**Required action:** Go to the line in the entries below that holds "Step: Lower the" and repeat exactly from there through the line that holds "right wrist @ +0", inclusive.

######

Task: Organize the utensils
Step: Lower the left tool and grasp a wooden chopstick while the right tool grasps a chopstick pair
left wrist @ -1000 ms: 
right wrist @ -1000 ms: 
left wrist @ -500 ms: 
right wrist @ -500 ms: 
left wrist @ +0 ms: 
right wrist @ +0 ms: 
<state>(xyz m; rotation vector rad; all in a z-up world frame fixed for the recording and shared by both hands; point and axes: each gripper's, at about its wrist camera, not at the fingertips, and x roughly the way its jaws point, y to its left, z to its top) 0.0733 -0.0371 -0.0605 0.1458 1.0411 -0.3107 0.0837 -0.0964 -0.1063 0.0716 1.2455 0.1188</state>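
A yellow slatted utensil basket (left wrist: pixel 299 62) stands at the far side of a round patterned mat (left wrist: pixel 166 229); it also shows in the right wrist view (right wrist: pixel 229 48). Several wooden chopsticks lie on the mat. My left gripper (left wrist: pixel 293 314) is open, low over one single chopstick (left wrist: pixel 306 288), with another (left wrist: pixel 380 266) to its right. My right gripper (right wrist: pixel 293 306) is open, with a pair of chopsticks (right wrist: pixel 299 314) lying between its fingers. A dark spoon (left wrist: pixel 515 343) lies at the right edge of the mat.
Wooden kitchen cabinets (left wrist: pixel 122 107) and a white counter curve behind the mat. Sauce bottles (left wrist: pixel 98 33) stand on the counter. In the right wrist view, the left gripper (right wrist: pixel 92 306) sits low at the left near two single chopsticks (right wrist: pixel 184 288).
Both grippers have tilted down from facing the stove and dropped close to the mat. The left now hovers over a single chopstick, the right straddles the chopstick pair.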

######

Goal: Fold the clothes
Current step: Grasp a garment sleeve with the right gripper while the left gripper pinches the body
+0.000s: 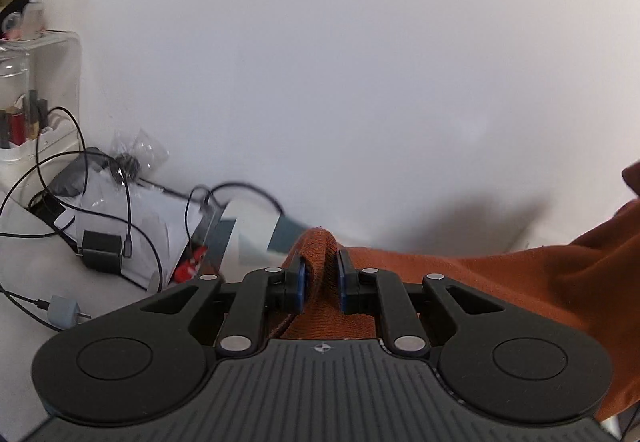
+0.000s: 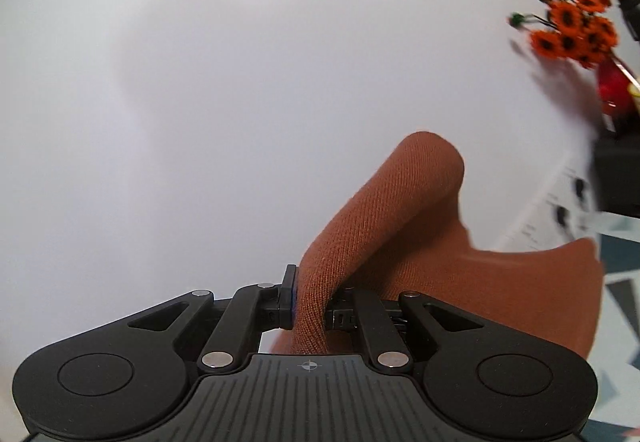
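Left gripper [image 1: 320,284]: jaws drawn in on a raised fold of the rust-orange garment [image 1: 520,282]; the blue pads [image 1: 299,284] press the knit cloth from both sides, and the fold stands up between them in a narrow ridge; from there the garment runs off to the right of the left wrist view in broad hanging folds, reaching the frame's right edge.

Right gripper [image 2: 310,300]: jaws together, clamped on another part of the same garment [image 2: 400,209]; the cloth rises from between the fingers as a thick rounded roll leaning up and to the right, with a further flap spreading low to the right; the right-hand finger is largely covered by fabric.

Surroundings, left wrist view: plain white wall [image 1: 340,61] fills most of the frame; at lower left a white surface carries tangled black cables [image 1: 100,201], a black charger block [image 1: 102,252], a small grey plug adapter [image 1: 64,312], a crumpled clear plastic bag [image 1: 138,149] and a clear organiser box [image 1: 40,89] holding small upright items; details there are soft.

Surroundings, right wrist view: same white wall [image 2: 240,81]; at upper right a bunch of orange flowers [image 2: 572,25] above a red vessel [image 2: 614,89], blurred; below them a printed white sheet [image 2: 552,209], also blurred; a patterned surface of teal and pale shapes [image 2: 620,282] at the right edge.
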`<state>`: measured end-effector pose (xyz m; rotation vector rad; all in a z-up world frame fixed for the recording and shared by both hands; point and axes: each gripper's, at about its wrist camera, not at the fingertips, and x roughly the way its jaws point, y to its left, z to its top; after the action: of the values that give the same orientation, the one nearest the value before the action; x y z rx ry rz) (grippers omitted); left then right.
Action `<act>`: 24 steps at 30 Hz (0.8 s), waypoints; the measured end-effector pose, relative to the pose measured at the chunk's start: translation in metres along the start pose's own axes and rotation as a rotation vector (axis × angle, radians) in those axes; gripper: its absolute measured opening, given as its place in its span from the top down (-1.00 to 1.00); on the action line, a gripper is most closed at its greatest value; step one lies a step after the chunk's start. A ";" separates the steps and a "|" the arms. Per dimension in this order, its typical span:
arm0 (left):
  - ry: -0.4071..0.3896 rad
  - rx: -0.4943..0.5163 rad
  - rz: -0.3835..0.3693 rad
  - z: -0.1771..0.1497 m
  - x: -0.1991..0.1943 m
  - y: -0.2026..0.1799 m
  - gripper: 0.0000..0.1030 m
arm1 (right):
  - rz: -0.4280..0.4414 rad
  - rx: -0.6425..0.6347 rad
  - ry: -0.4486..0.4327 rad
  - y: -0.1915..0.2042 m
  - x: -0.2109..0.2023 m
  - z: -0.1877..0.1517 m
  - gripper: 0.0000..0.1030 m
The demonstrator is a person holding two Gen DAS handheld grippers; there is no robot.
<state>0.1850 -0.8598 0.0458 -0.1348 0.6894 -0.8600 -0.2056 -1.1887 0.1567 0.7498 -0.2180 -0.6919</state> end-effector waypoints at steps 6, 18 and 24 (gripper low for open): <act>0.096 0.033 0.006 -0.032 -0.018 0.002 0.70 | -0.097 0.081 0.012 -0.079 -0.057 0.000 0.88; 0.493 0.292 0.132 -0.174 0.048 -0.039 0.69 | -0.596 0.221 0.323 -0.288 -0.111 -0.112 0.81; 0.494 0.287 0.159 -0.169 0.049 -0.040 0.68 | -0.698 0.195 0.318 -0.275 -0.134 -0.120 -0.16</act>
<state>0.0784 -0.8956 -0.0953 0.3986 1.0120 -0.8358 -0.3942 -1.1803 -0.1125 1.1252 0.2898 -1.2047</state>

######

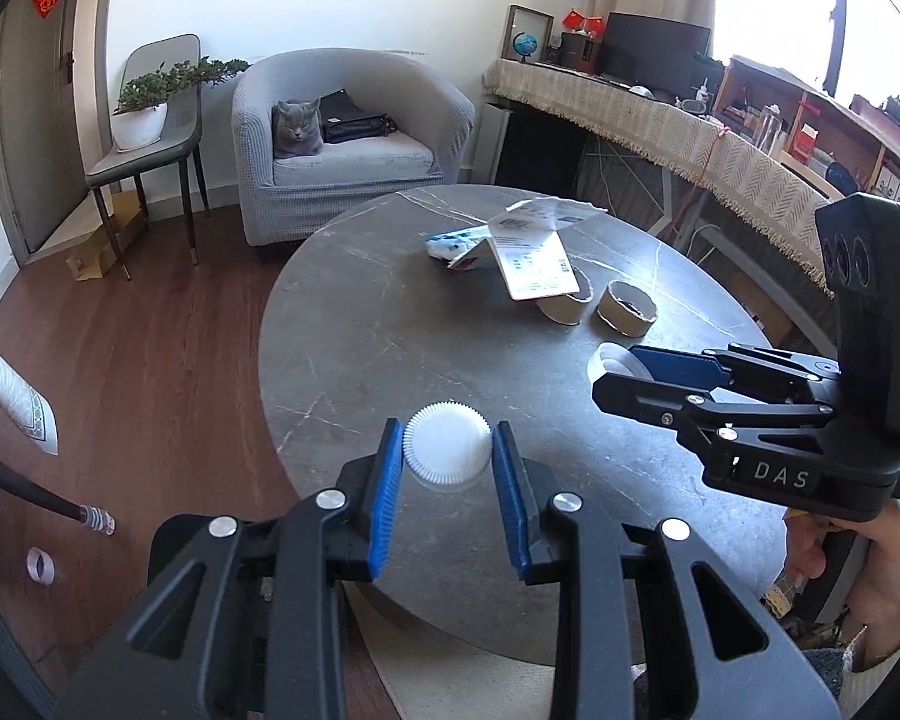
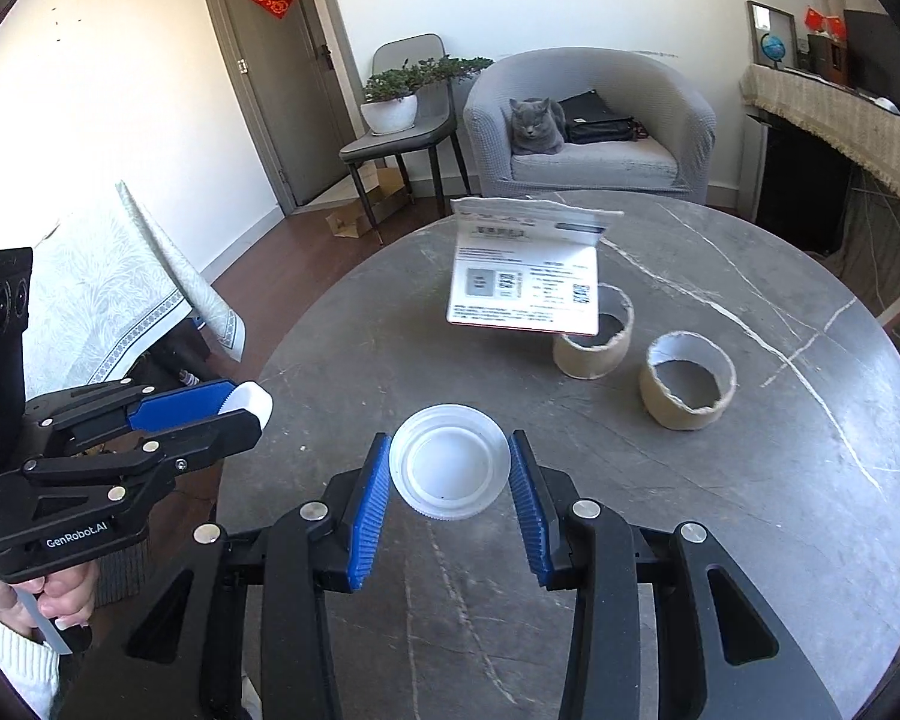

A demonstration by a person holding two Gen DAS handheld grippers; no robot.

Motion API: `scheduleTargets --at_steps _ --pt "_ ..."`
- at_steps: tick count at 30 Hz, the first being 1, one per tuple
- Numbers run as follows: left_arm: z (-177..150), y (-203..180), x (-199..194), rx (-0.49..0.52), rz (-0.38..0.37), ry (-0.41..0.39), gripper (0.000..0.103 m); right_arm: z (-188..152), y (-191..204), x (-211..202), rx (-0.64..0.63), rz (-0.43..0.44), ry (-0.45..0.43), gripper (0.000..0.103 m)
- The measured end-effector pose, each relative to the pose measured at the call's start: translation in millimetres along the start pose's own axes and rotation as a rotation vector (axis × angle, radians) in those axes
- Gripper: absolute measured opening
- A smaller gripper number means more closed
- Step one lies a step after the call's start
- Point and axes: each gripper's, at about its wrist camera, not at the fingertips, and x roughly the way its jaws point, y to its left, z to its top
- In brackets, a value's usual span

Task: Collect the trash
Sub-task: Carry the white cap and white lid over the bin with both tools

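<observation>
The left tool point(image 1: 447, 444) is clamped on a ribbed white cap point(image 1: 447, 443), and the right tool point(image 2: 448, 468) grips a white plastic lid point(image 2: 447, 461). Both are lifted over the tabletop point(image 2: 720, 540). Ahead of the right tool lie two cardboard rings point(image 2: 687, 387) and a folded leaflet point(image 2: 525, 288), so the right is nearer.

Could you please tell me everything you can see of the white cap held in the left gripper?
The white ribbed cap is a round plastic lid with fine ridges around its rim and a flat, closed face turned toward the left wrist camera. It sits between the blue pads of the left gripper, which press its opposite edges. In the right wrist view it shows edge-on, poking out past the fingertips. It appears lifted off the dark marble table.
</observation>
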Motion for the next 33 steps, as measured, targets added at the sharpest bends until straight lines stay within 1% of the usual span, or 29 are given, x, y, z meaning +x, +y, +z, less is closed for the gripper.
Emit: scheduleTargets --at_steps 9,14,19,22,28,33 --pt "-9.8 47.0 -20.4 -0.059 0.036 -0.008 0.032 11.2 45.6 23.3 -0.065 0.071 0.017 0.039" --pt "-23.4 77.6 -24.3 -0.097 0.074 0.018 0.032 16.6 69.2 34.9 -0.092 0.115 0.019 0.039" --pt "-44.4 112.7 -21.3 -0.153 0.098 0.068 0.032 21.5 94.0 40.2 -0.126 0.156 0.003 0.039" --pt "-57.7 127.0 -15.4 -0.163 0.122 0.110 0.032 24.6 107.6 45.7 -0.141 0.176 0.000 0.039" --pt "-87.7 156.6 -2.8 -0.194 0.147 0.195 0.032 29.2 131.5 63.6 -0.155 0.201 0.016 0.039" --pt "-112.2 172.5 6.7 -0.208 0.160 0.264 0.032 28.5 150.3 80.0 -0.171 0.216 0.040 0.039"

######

**Solution to the problem:**
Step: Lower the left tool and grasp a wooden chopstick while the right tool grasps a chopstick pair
left wrist @ -1000 ms: 
right wrist @ -1000 ms: 
left wrist @ -500 ms: 
right wrist @ -500 ms: 
left wrist @ +0 ms: 
right wrist @ +0 ms: 

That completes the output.